Task requirements -> From first line to last, write out the data precisely as shown.

Records for this exercise ->
[Start of Attachment]

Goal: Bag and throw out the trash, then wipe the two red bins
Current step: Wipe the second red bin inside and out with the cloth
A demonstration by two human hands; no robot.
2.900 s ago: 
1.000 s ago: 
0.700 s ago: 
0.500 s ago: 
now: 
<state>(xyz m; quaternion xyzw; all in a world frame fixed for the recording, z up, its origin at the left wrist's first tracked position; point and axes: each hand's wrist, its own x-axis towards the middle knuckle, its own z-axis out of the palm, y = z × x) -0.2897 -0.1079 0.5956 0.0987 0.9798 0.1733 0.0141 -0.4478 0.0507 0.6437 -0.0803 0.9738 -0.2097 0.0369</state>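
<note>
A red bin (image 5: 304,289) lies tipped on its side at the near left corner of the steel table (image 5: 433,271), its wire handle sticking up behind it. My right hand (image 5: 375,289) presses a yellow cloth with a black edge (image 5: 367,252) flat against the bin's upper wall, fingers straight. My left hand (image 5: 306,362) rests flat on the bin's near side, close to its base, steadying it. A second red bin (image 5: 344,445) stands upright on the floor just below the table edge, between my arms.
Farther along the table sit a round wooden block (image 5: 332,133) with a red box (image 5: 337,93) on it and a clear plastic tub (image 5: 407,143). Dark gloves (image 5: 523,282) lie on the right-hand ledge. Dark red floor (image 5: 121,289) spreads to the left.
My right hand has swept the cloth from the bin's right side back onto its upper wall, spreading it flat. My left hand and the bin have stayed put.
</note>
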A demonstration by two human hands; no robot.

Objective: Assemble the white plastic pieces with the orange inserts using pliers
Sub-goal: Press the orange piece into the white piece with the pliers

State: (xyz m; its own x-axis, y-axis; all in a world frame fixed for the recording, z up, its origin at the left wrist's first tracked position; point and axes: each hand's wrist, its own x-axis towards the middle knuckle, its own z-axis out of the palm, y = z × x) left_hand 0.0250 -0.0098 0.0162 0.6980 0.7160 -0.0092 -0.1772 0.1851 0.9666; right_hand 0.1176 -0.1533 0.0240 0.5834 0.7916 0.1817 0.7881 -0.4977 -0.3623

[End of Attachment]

Answer for this exercise ->
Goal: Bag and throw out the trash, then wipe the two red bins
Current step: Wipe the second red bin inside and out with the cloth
A demonstration by two human hands; no robot.
2.900 s ago: 
1.000 s ago: 
0.700 s ago: 
0.500 s ago: 
now: 
<state>(xyz m; quaternion xyzw; all in a world frame fixed for the recording, z up, its origin at the left wrist's first tracked position; point and axes: each hand's wrist, its own x-axis towards the middle knuckle, its own z-axis out of the palm, y = z × x) -0.2897 -0.1079 0.5956 0.0987 0.9798 0.1733 0.0141 -0.4478 0.0507 0.6437 -0.0803 0.9738 -0.2097 0.0369</state>
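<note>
A red bin (image 5: 304,289) lies tipped on its side at the near left corner of the steel table (image 5: 433,271), its wire handle sticking up behind it. My right hand (image 5: 375,289) presses a yellow cloth with a black edge (image 5: 367,252) flat against the bin's upper wall, fingers straight. My left hand (image 5: 306,362) rests flat on the bin's near side, close to its base, steadying it. A second red bin (image 5: 344,445) stands upright on the floor just below the table edge, between my arms.
Farther along the table sit a round wooden block (image 5: 332,133) with a red box (image 5: 337,93) on it and a clear plastic tub (image 5: 407,143). Dark gloves (image 5: 523,282) lie on the right-hand ledge. Dark red floor (image 5: 121,289) spreads to the left.
My right hand has swept the cloth from the bin's right side back onto its upper wall, spreading it flat. My left hand and the bin have stayed put.
</note>
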A demonstration by two human hands; no robot.

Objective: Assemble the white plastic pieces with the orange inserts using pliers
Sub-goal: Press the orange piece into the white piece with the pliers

State: (xyz m; its own x-axis, y-axis; all in a world frame fixed for the recording, z up, its origin at the left wrist's first tracked position; point and axes: each hand's wrist, its own x-axis towards the middle knuckle, its own z-axis out of the palm, y = z × x) left_hand 0.0250 -0.0098 0.0162 0.6980 0.7160 -0.0092 -0.1772 0.1851 0.9666; right_hand 0.1176 -0.1533 0.0240 0.5834 0.7916 0.1817 0.7881 -0.4977 -0.3623

This finishes the output for the exercise.